I expose jellyfin to the internet, and some precautions I have taken that I don’t see mentioned in these answers are: 1) run jellyfin as a rootless container, and 2) use read-only storage where ever possible. If you have other tools managing things like subtitles and metadata files before jellyfin there’s no reason for jellyfin to have write access to the media it hosts. While this doesn’t directly address the documented security flaws with jellyfin, you may as well treat it like a diseased plague rat if you’re going to expose it. To me, that means worst case scenario is the thing is breached and the only thing for an attacker to do is exfiltrate things limited to jellyfin.
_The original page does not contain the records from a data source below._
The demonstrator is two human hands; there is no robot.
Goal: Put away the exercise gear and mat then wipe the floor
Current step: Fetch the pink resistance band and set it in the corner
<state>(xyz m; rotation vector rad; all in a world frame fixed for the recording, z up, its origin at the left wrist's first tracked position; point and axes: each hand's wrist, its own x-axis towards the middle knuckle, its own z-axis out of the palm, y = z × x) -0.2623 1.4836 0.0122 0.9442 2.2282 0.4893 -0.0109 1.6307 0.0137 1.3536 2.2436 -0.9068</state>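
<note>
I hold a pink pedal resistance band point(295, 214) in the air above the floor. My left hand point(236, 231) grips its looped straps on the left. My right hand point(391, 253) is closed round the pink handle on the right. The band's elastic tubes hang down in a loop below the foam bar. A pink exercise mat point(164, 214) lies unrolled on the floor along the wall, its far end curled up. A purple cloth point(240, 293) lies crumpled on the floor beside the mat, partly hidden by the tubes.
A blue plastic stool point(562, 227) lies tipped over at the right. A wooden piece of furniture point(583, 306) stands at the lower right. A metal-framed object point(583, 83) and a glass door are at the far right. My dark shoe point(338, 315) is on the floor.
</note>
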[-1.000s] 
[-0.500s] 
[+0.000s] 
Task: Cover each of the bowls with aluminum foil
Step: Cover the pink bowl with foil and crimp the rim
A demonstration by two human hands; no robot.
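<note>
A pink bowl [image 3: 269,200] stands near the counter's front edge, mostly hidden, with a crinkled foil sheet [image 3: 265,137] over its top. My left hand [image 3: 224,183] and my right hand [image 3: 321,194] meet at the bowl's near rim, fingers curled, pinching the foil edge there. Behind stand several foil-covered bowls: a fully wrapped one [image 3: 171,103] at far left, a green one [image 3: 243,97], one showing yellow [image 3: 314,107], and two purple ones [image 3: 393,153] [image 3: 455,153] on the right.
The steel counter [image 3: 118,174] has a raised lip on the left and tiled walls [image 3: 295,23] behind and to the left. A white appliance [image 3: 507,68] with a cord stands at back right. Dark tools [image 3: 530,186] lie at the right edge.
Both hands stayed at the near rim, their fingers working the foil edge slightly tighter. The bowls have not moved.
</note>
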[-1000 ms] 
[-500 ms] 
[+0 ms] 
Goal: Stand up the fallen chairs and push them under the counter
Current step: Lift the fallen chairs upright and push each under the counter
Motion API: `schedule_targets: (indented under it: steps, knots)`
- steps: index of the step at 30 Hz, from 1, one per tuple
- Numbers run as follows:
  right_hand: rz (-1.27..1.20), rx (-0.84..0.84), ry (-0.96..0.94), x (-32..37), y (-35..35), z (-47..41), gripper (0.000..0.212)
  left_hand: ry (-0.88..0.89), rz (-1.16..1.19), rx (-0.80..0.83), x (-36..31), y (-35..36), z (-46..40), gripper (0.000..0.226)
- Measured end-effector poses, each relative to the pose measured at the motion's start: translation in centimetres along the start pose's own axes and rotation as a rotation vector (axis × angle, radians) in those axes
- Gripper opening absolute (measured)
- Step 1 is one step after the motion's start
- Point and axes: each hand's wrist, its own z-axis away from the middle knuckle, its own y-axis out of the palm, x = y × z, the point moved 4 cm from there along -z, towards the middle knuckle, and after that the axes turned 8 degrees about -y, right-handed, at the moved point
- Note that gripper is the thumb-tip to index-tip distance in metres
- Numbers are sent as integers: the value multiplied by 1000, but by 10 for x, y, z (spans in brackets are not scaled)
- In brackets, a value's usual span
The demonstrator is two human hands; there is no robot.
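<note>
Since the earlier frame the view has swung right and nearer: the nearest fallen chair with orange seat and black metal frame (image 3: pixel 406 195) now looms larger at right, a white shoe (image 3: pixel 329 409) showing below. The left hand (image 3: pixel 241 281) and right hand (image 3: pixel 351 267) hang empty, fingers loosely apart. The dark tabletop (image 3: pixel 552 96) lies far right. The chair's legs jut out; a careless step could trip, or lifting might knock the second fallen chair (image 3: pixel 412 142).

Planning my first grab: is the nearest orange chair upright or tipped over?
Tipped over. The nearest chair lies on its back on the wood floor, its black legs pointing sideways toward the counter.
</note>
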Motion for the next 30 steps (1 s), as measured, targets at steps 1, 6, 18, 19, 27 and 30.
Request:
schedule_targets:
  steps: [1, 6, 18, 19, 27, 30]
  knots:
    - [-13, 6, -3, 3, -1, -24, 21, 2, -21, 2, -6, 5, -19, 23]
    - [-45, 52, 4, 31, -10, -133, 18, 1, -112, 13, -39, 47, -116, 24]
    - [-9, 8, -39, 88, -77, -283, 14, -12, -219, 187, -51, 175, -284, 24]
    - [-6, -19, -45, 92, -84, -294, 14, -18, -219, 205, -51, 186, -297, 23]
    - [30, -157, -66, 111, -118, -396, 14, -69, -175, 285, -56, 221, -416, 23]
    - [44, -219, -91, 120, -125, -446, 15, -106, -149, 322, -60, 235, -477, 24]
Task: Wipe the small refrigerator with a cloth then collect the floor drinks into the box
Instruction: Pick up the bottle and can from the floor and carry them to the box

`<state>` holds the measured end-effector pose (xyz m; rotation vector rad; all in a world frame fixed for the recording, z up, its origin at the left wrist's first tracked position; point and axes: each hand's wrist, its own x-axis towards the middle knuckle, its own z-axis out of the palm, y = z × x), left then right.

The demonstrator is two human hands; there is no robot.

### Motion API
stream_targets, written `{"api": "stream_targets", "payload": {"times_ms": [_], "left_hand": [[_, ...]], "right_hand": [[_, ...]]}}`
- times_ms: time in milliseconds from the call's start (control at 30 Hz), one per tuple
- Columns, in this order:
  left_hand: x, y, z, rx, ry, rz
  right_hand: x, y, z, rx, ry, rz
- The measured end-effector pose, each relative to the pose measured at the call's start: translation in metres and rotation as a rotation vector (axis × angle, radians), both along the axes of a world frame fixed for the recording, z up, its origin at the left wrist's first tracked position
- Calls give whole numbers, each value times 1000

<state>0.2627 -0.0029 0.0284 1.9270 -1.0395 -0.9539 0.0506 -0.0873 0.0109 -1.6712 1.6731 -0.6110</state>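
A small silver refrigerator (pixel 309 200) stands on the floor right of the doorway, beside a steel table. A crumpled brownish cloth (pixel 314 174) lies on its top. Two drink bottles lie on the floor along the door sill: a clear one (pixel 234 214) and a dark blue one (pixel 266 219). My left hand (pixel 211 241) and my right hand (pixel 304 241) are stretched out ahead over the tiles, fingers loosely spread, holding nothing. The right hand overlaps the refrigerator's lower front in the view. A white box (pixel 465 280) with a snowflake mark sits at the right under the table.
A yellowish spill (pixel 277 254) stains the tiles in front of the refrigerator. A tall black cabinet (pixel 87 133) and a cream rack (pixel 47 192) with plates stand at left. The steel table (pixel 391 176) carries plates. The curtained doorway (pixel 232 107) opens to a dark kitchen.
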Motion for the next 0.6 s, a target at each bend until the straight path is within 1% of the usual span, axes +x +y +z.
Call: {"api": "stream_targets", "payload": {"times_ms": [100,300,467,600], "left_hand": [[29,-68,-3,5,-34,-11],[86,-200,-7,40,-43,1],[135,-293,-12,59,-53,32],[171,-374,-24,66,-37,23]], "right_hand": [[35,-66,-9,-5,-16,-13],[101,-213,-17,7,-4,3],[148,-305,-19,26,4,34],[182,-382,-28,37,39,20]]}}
I do this on the minimal Debian release which is essentially coming from the same place, you’re left to get things configured with a root user or maybe a privileged user after install. There’s a few things to tweak for rootless podman and it will vary based on the distro. The gist for me and Debian is:
net.ipv4.ip_unprivileged_port_start=<start of lower range of ports rootless containers will use>podman run --name jenkins --user jenkins --userns=keep-id:uid=1000,gid=1000 ...Again, that’s just Debian, never tried MicroOS, but if MicroOS isn’t doing anything special to accommodate rootless podman I imagine these steps are somewhat applicable. One issue I ran into was with an older version of Podman, whatever comes with Ubuntu 22: That version of podman requires you to set the namespace mappings; Debian 12’s version does not and the --userns=keep… flag just works.